**Aim of the exercise**: When you reach the line with "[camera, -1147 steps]" in the records below, begin transcribing exactly and continue up to and including the line with "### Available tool", leaving out every picture.

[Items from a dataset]
- Opening Delimiter -
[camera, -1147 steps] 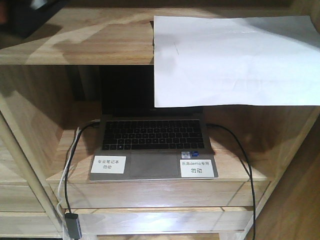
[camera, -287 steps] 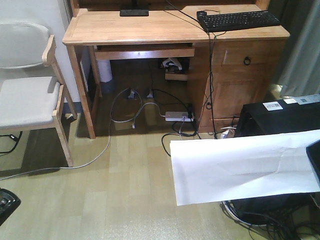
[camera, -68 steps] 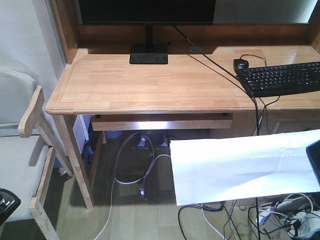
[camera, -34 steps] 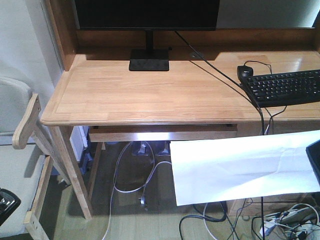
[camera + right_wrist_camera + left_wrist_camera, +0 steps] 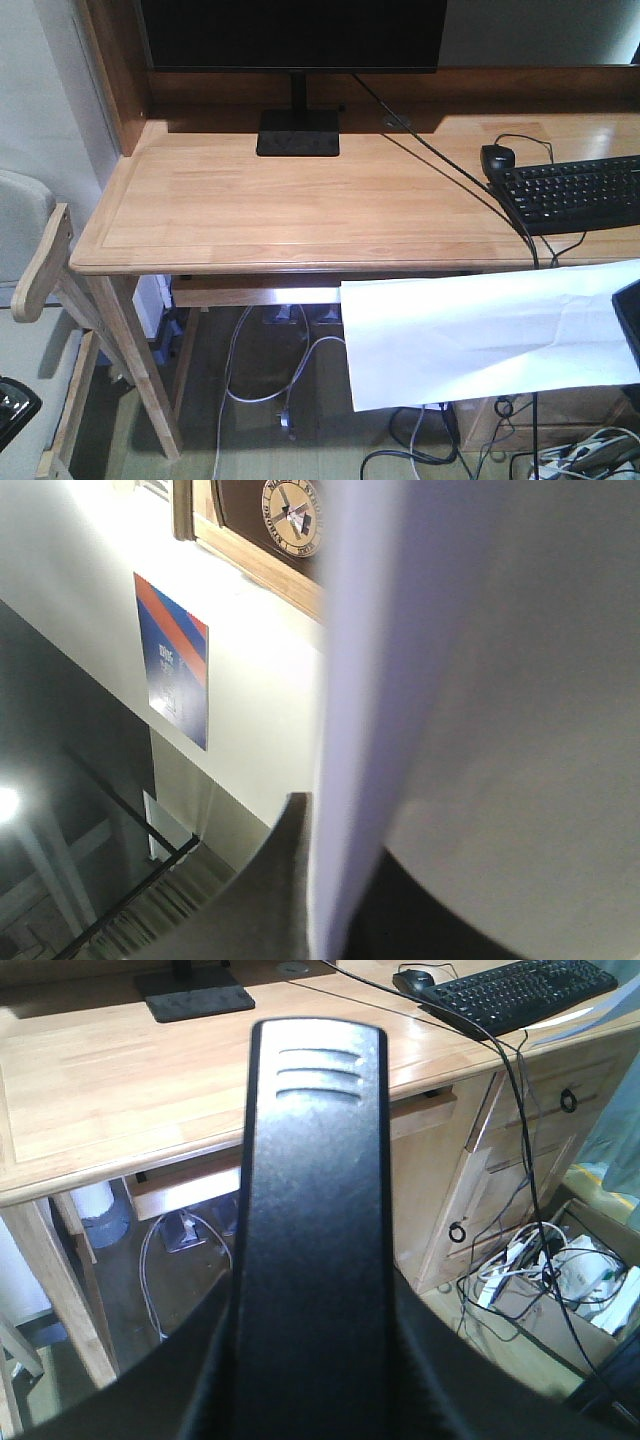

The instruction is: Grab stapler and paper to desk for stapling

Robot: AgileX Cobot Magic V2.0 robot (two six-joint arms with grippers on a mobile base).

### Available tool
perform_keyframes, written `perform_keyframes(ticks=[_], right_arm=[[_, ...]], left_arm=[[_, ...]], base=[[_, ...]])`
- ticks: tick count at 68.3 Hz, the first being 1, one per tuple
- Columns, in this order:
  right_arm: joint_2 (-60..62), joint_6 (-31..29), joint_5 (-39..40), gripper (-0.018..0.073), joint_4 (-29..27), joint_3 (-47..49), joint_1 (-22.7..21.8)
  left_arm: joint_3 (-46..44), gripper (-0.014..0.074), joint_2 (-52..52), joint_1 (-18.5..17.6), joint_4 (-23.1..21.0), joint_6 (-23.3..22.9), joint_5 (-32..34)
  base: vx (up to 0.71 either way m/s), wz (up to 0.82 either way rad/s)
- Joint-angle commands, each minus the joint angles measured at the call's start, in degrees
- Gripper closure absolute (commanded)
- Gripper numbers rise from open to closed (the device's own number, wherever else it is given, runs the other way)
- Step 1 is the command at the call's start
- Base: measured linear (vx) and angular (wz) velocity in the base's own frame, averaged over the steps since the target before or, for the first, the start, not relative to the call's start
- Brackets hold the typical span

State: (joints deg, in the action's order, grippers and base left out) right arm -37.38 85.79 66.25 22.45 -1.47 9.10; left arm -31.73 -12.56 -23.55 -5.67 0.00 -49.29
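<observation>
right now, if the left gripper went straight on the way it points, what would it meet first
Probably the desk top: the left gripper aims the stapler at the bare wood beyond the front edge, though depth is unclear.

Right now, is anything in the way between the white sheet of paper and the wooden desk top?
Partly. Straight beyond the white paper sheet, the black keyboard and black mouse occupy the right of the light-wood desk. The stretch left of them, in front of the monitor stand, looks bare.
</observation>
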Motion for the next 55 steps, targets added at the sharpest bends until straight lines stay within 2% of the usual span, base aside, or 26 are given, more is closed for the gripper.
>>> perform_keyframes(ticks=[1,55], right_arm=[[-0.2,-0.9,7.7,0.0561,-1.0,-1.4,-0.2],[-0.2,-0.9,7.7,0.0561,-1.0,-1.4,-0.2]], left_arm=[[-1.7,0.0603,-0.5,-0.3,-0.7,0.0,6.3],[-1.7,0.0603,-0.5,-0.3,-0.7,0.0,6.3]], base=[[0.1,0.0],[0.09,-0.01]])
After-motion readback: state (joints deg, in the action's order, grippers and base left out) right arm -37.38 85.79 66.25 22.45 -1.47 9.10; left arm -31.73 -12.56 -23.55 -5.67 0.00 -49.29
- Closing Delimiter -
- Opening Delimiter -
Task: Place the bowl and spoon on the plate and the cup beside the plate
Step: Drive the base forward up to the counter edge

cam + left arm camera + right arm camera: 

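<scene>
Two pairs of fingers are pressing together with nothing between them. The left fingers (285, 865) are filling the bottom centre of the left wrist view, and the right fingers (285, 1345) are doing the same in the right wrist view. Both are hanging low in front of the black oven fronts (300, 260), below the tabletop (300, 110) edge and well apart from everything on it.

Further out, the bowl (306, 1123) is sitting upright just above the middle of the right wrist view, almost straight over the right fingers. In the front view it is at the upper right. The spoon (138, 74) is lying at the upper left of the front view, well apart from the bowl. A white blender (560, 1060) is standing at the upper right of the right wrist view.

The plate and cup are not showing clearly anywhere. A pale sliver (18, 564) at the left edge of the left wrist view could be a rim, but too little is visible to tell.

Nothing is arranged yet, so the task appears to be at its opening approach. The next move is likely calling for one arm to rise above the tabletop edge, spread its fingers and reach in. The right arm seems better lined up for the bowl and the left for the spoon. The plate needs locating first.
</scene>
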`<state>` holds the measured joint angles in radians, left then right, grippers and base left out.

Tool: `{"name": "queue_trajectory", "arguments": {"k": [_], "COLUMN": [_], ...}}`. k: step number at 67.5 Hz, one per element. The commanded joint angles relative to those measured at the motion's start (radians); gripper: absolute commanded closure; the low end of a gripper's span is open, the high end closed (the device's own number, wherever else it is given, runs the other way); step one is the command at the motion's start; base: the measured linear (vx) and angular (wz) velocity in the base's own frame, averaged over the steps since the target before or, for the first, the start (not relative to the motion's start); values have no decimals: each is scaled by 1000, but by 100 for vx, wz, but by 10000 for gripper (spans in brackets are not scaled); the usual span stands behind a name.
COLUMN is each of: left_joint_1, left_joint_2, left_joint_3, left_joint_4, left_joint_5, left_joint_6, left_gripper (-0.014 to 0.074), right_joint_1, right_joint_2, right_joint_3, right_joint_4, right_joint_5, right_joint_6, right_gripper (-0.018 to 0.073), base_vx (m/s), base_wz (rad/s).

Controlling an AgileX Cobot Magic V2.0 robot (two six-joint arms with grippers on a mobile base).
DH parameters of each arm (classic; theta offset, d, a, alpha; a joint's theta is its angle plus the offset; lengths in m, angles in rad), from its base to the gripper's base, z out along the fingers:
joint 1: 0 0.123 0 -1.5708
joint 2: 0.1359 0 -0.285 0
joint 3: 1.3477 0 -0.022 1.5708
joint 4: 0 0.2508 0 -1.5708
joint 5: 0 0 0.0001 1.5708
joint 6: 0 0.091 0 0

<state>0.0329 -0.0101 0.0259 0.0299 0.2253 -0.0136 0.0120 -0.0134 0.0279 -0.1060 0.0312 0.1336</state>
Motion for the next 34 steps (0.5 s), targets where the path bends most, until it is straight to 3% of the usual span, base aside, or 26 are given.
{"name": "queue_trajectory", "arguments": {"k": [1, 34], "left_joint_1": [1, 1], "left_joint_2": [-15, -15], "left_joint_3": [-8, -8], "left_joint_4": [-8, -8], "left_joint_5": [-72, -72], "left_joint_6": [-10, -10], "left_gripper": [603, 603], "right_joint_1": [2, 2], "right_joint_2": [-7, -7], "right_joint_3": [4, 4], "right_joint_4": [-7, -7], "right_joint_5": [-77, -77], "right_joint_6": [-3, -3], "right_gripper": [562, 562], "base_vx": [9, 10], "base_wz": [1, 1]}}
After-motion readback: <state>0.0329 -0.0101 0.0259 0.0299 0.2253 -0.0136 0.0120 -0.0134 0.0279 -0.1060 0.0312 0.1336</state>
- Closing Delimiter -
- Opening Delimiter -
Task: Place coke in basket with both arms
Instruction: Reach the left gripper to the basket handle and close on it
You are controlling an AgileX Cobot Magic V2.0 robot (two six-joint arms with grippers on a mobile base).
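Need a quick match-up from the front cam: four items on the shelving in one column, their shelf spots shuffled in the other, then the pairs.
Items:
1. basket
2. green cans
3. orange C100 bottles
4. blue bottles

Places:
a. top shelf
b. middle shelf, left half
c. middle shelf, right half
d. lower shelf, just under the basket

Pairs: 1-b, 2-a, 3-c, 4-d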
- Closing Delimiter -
**Exercise answer**:
[camera, -1147 steps] 
[camera, -287 steps] 
[camera, -68 steps] 
[camera, -34 steps] 
[camera + right_wrist_camera + left_wrist_camera, +0 steps] 

The instruction is: Grab stapler and paper to desk for stapling

Robot: AgileX Cobot Magic V2.0 robot (two six-joint arms with grippers on a mobile base).

### Available tool

Work on this exercise is complete, and nothing remains.